Greg's Weekly Word: "joy"
Before I write anything else, enjoy this bit of classic '90s cinema...
In this week's worship service we celebrated the Advent Sunday of Joy, which we need more than ever this year, it seems. And which seemed harder to come by than usual. It has been a year of losses - lives, jobs, health, safety, graduations, weddings, normalcy. And with loss comes grief and sorrow and struggle.
One of the lectionary passages for this Sunday of Joy is Psalm 126:
When the Lord restored the fortunes of Zion, we were like those who dream. Then our mouth was filled with laughter, and our tongue with shouts of joy; then it was said among the nations, “The Lord has done great things for them.” The Lord has done great things for us, and we rejoiced.
Restore our fortunes, O Lord, like the watercourses in the Negeb. May those who sow in tears reap with shouts of joy. Those who go out weeping, bearing the seed for sowing, shall come home with shouts of joy, carrying their sheaves.
The Psalmist remembers a time of "when hope was high and life worth living" (to quote a song from my favorite musical) - a time when God brought the people out of exile and returned them home and transformed their sorrow into joy. It had been like a dream come true...
Of course, with everything that we've collectively experienced this year, not to mention what we all experience in any given year (losing loved ones, strained and broken relationships, despair and fear and guilt...), the possibility for such joy might seem like a dream... a pipe dream. It sounds like a fantasy. Like watercourses in the Negeb. It sounds unrealistic because it is - the desert is a place that (by definition!) does not have water.

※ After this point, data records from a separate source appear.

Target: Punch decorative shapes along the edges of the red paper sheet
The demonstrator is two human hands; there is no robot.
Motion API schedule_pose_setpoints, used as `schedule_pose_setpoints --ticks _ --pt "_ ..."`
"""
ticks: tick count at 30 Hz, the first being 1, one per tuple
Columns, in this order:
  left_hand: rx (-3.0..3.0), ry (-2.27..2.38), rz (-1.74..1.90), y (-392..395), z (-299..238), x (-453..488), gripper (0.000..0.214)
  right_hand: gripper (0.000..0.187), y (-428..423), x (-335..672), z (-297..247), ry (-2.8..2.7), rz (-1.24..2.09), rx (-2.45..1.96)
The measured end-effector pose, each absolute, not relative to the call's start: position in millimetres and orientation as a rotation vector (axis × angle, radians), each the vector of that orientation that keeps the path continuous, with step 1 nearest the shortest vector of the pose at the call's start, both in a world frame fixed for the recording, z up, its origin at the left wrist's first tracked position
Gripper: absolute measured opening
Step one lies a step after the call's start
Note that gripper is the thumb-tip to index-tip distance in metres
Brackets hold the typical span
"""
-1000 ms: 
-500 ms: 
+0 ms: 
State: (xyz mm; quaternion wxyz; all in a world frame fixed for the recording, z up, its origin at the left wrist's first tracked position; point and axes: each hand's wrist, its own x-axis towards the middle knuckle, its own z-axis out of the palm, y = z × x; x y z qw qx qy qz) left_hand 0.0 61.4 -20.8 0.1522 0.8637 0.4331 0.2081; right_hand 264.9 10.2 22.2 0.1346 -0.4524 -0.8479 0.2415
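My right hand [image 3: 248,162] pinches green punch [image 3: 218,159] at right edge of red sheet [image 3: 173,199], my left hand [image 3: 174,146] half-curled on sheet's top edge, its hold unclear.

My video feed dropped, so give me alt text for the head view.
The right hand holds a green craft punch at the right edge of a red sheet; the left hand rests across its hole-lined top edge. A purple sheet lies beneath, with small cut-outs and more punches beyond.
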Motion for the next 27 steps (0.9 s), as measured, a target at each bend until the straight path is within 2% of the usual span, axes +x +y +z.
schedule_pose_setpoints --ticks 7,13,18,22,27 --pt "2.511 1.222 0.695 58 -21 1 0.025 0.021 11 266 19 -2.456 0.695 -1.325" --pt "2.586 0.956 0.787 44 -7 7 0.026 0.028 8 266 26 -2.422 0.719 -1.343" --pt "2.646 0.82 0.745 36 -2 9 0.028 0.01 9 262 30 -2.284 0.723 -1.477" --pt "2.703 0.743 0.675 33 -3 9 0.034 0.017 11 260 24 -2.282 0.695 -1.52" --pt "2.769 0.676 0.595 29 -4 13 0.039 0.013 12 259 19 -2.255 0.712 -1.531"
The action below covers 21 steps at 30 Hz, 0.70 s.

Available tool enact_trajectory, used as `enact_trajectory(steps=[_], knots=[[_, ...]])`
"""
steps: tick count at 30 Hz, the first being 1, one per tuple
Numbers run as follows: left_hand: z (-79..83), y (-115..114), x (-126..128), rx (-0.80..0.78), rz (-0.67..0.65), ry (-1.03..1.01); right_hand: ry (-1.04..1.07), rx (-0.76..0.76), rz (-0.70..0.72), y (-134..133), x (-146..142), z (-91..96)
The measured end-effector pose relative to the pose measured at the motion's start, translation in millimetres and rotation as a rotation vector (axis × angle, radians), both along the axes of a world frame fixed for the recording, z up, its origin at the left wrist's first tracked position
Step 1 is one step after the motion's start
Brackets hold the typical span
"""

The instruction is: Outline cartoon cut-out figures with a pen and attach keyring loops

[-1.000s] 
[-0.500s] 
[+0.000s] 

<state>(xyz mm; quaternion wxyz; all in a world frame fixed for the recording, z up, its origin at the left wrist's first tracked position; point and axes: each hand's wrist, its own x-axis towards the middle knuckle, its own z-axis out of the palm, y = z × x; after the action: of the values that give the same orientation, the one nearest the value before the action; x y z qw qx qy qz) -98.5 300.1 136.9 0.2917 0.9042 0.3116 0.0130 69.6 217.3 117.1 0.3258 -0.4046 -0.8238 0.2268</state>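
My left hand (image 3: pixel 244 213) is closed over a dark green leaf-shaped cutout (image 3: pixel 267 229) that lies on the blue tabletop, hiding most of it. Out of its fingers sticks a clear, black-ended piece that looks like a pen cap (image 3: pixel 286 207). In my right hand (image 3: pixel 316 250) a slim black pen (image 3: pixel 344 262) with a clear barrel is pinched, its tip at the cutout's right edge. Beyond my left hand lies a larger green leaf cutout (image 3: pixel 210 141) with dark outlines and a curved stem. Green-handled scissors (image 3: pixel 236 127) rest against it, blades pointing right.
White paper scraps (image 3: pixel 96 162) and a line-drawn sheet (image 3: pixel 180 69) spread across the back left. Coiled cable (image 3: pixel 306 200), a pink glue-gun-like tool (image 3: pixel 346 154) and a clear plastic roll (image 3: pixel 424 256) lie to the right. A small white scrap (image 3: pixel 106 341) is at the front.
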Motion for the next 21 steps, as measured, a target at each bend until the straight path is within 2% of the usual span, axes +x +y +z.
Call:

Then again, maybe the Psalmist saw "Planet Earth," the docu-series about our natural world. Perhaps the Psalmist knows that sometimes life can spring forth in even the most barren and despairing places...like Death Valley, which is the hottest and one of the most desolate places on earth. But occasionally – maybe only every 5 or 10 years, or sometimes 50 or 100 – there is just enough rain for seeds that have lain dormant for decades to sprout, carpeting the desert with wildflowers. (You can watch a clip of it here.)
And if you saw it happening, you might think you are dreaming. And yet that is the Psalmist's prayer and hope (and ours, too!): that God's restoration and renewal would come and transform our sorrow into joy. Because it is in times of sorrow and struggle and despair that we need that kind of hope-filled joy the most.
Of course, that kind of renewal doesn't happen instantaneously. Often, it doesn't even happen quickly. "Planet Earth" can use time-lapse footage and comparison video to show the transformation of a desert. (Below are satellite images of Los Padres National Park, taken four months apart.)
Our lives, however, happen in real-time, which can sometimes feel like slow motion. I admit: joy is often difficult to come by, as we wonder if the seeds of God's kingdom will ever blossom into the reality of our world; if God's dream for our world and for our lives will ever be realized. But perhaps we can do the work to which Christ calls us - the work of God's kingdom - seeking and sharing joy whenever and however we are able, in ways large and small, living "like those who dream." And in doing so, maybe we can make that dream come true.